● AIM OF THE EXERCISE: Give the listing again in full and exactly, apart from its pictures.

[[ INFORMATION SUPPLIED open ]]

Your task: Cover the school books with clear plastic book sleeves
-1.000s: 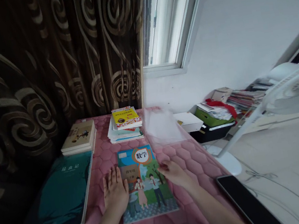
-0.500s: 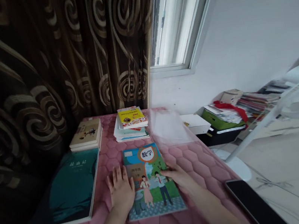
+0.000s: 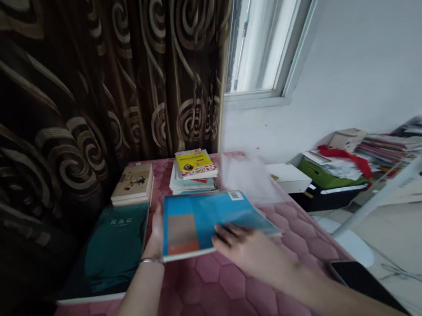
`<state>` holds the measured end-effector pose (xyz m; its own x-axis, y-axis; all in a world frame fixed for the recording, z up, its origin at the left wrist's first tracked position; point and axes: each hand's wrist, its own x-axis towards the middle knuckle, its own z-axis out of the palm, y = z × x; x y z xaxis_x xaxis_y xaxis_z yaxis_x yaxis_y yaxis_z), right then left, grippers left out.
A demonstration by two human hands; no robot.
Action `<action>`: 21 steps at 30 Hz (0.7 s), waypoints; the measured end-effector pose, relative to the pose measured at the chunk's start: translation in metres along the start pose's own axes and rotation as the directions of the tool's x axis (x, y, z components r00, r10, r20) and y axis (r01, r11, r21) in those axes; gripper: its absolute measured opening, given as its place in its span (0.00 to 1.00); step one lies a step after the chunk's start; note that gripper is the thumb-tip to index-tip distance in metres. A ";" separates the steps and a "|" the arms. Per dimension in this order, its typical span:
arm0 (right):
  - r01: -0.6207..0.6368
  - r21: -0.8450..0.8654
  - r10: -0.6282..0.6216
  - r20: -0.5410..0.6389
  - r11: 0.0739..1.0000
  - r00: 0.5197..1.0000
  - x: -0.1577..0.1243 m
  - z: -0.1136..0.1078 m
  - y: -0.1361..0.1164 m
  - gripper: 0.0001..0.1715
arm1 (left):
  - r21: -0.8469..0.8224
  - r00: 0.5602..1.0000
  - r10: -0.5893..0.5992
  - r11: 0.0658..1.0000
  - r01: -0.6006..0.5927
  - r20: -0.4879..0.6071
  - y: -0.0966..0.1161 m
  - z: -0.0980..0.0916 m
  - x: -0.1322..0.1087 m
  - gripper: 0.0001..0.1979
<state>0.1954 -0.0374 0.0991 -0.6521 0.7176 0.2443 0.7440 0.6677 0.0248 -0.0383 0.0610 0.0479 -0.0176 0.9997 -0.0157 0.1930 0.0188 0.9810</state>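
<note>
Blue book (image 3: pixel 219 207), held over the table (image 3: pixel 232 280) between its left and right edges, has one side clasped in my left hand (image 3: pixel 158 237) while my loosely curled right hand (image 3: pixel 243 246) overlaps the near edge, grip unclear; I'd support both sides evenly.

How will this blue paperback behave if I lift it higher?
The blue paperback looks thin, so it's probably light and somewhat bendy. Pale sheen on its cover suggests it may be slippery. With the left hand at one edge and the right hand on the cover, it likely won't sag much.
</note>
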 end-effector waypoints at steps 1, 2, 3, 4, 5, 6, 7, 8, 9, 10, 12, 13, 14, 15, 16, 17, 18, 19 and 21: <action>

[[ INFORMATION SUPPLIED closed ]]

● RESULT:
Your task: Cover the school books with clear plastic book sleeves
-1.000s: 
-0.500s: 
+0.000s: 
`<state>` holds the measured end-effector pose (xyz m; its own x-axis, y-axis; all in a world frame fixed for the recording, z up, its origin at the left wrist's first tracked position; point and axes: each hand's wrist, its own x-axis towards the middle knuckle, its own z-axis out of the palm, y = z × x; x y z xaxis_x xaxis_y xaxis_z yaxis_x yaxis_y yaxis_z), right then left, grippers left out.
A demonstration by two human hands; no robot.
Action `<action>`: 21 steps at 30 Hz (0.7 s), waypoints; the measured end-effector pose, relative to the pose measured at the chunk's start: translation in metres along the start pose's own axes and rotation as the directions of the tool's x axis (x, y, z components r00, r10, r20) and y axis (r01, r11, r21) in those axes; gripper: its absolute measured opening, given as its place in its span (0.00 to 1.00); step one lies a step after the chunk's start; note that gripper is the thumb-tip to index-tip distance in metres. A ";" separates the steps and a "|" the arms. Per dimension in this order, its typical span:
arm0 (right):
  - r01: -0.6207..0.6368
  - r21: -0.8450..0.8654
  - r10: -0.6282..0.6216
  - r20: -0.5410..0.6389
  - r11: 0.0739..1.0000
  - r00: 0.5197..1.0000
  - x: -0.1577..0.1243 m
  - z: -0.1136..0.1078 m
  - y: -0.1361..0.1164 m
  - gripper: 0.0001..0.1715
arm1 (left):
  - r21: -0.8469..0.8224
  - r00: 0.5602..1.0000
  - r10: -0.5893..0.5992
  - r11: 0.0658..1.0000
  - r01: -0.6006..0.5927
  - r20: -0.4879..0.6071
  - y: -0.0966..0.1161 m
  - z: -0.0980..0.0916 m
  - x: -0.1322..0.1087 m
  - gripper: 0.0001..0.1979
<state>0.1954 -0.0374 0.0991 -0.6521 0.7176 0.2443 0.7440 0.6677 0.0248 -0.0383 0.0610 0.0479 -0.0176 0.9997 -0.0157 0.1930 0.0188 0.9810</state>
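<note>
Blue book (image 3: pixel 219 207), held over the table (image 3: pixel 232 280) between its left and right edges, has one side clasped in my left hand (image 3: pixel 158 237) while my loosely curled right hand (image 3: pixel 243 246) overlaps the near edge, grip unclear; I'd support both sides evenly.

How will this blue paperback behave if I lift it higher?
The blue paperback looks thin, so it's probably light and somewhat bendy. Pale sheen on its cover suggests it may be slippery. With the left hand at one edge and the right hand on the cover, it likely won't sag much.
</note>
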 end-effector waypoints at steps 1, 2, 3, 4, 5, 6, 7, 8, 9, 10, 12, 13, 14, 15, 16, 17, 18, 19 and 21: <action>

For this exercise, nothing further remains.